Les gardes-frontières croates enfreignent la loi
Même si certaines voitures étaient déjà parties, j'ai réussi à embarquer avec Jedlica après que le nouveau policier ait vérifié à nouveau mon passeport. A moins de deux kilomètres de l'ancien poste, nous avons été de nouveau arrêtés pour le contrôle des passeports.
Le dernier défi s'est produit au poste frontière de Batina entre la Croatie et la Serbie, où les autorités croates ont contesté le fait que deux Américains et un Suédois avaient leurs passeports tamponnés avec des tampons Liberland, refusant de les restituer à moins qu'ils ne paient une amende de 230 euros chacun.

Un passeport est requis pour la septième fois. (Elias Ahonen)
Une responsable croate, qui possède la double nationalité croate et américaine et qui porte un tampon libérien sur son passeport américain, a déclaré plus tard que dans une salle privée, des responsables croates l'avaient menacée de perdre immédiatement sa citoyenneté croate si elle refusait de lui infliger une amende.

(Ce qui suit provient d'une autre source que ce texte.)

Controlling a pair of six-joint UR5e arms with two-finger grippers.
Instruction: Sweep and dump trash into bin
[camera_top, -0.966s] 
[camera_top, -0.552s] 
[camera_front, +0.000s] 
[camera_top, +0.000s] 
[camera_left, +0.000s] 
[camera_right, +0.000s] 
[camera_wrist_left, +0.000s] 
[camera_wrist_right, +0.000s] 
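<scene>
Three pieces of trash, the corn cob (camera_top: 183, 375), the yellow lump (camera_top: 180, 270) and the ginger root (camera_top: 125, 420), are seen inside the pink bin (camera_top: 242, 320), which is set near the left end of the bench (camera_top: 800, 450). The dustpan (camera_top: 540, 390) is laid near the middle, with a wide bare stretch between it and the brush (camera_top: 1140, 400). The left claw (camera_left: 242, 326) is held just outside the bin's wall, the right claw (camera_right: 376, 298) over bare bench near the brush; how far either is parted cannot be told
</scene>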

C'est légalement impossible.
Tout au long des négociations, les fonctionnaires du poste frontière par ailleurs déserté ont retenu tous les passeports – y compris un passeport finlandais – pendant environ deux heures et ont refusé d'expliquer ce retard.
Tôt le matin, nous sommes retournés à Ark Camp en passant par la Serbie et avons vu un triste spectacle : des dizaines de migrants se dirigeant vers la frontière Schengen sous le couvert de l'obscurité. En les voyant se battre si durement, tout risquer pour atteindre l’Europe, je ne peux m’empêcher de me demander si ce que nous venons de faire – avec plus de ressources et moins de risques – ne tourne pas en dérision leur lutte. Liberland peut-il vraiment attirer plus qu’un simple groupe de passionnés de Bitcoin en quête de souveraineté ?
Même si le "Floating Man Festival" début août - un tournant à l'époque - les relations avec la Croatie voisine ont commencé à se dégrader à partir de ce moment-là, avec la construction de cabanes et l'établissement de petites colonies sur le territoire. Le 21 septembre, Liberland Press a fait état d’une « invasion extraterritoriale inopinée » au cours de laquelle plusieurs colons ont été arrêtés, des bâtiments nouvellement construits ont été démolis et des équipements tels que des générateurs, des quads et de la nourriture ont été placés sous la surveillance de la police croate.
L'histoire de Liberland semble loin d'être terminée.